10. The aerosol of claim 1, wherein the active compound is a member of the group of anti-inflammatory and anti-allergic compounds, glucocorticoids, anti-allergics, anti-infective agents, antibiotics, antifungals, antivirals, mucolytics, antiseptics, wound healing agents, vitamins, anitioxydans, local anaesthetics, peptides, and proteins.

11. The aerosol of claim 1, comprising at least two active water soluble or poorly poorly water soluble compounds.
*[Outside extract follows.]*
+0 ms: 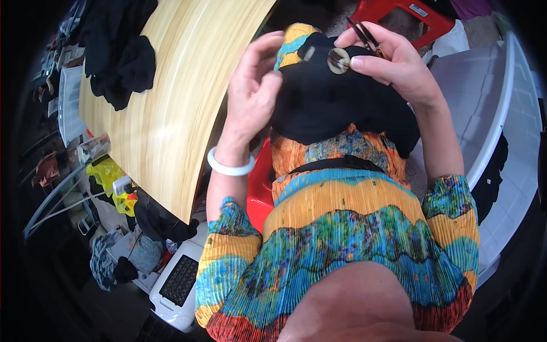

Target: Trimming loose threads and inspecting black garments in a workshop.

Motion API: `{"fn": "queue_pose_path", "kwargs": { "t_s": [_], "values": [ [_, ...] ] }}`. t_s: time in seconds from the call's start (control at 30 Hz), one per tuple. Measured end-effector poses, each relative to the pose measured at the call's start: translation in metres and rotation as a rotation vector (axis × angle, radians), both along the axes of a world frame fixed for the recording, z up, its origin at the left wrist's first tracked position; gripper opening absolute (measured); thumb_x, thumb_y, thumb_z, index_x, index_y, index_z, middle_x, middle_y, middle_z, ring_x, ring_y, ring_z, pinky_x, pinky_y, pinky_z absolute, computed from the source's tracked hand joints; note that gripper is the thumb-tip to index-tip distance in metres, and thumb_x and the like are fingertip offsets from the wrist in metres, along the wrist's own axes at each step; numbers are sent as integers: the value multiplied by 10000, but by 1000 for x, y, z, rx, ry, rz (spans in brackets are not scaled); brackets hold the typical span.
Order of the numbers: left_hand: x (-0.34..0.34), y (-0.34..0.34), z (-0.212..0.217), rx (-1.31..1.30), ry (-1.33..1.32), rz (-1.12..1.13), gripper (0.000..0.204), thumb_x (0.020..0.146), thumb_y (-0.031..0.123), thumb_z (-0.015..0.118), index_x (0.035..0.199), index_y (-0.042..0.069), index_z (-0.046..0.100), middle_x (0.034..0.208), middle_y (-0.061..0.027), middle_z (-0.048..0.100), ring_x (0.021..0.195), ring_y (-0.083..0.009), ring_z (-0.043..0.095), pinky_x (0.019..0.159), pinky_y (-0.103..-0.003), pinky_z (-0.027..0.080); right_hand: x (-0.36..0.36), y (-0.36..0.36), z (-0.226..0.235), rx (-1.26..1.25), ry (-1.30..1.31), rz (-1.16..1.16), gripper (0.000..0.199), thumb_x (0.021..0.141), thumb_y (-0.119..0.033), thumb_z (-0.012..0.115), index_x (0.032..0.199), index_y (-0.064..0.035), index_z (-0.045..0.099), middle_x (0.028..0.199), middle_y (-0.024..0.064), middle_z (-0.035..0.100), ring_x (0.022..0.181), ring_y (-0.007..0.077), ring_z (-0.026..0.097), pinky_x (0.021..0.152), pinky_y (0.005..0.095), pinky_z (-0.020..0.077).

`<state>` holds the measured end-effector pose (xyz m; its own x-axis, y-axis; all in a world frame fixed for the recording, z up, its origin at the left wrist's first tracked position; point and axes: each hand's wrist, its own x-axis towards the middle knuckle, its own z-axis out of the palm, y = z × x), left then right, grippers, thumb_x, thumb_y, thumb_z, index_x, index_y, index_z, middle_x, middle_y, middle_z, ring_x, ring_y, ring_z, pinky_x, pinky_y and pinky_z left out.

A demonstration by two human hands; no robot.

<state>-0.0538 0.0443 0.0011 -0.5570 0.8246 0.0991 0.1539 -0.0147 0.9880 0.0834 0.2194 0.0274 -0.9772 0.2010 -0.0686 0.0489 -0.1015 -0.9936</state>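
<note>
A black garment (330,108) lies bunched on my lap, over my pleated multicolour dress. My left hand (256,85) grips the garment's left edge with curled fingers. My right hand (393,62) rests on top of the cloth and pinches a round pale button (339,60) against it with thumb and forefinger. The same hand also holds small dark thread snips (367,37) tucked between its fingers, blades pointing up and left. A white bangle (229,165) circles my left wrist.
A light wooden tabletop (171,102) stretches to my left with more black cloth (122,57) piled at its far end. A red stool (399,14) stands ahead, a white plastic bin lid (484,102) is at right, and cluttered bags and baskets (131,245) sit on the floor at left.
</note>
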Motion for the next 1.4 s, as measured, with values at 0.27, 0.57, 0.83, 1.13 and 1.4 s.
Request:
{"fn": "queue_pose_path", "kwargs": {
  "t_s": [0.27,0.57,0.83,1.13,1.4],
  "values": [
    [-3,39,-7,8,-20,-433,535,653,-11,381,1174,78,462,1137,-99,500,1091,-171,448,909,-254,337,13,17,1,-69,88,28,269,703,-152,567,947,-39,558,737,-28,546,489,-18,358,397,122,244],
    [-6,55,-18,-45,212,-766,341,699,27,488,1039,20,517,1199,-133,425,1073,-228,455,856,-277,386,18,23,20,-67,107,105,351,644,-164,571,952,-1,526,763,19,561,670,41,529,532,139,388],
    [21,49,-12,153,534,-277,325,715,33,560,1040,28,548,966,-146,580,899,-281,567,767,-298,457,18,32,22,-100,117,7,402,639,-274,561,919,-12,440,642,-29,408,588,40,407,523,158,305],
    [18,64,5,186,569,-275,316,694,50,578,1003,8,525,953,-151,567,830,-287,566,705,-309,463,24,34,66,-223,103,-136,363,559,15,651,885,70,499,732,127,592,582,152,576,512,217,452],
    [16,82,5,-65,-118,-633,356,763,67,465,1117,27,465,874,-46,541,694,-97,510,643,-203,412,39,38,60,-15,199,47,372,580,-253,615,820,-34,434,682,9,410,577,75,391,501,182,292]
  ]
}}
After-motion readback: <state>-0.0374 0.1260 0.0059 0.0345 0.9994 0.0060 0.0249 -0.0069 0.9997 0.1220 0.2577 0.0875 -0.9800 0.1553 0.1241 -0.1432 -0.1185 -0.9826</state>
12. The aerosol of claim 1, wherein the active compound has a water solubility of less than about 1 mg/mL at 20° C., or wherein a unit dose of the active compound requires more than about 5 mL of water to be dissolved at 20° C.

13. The aerosol of claim 12, wherein the dispersed liquid phase comprises a solubility-enhancing agent.

14. The aerosol of claim 13, wherein the solubility-enhancing agent is selected from the group of surfactants, acids, bases, complexing agents, in particular cyclodextrins or polymeric excipients, in particular chitosan and hydroxypropylmethylcellulose

15. The aerosol of claim 12, wherein the active compound is in the form of nanoparticles.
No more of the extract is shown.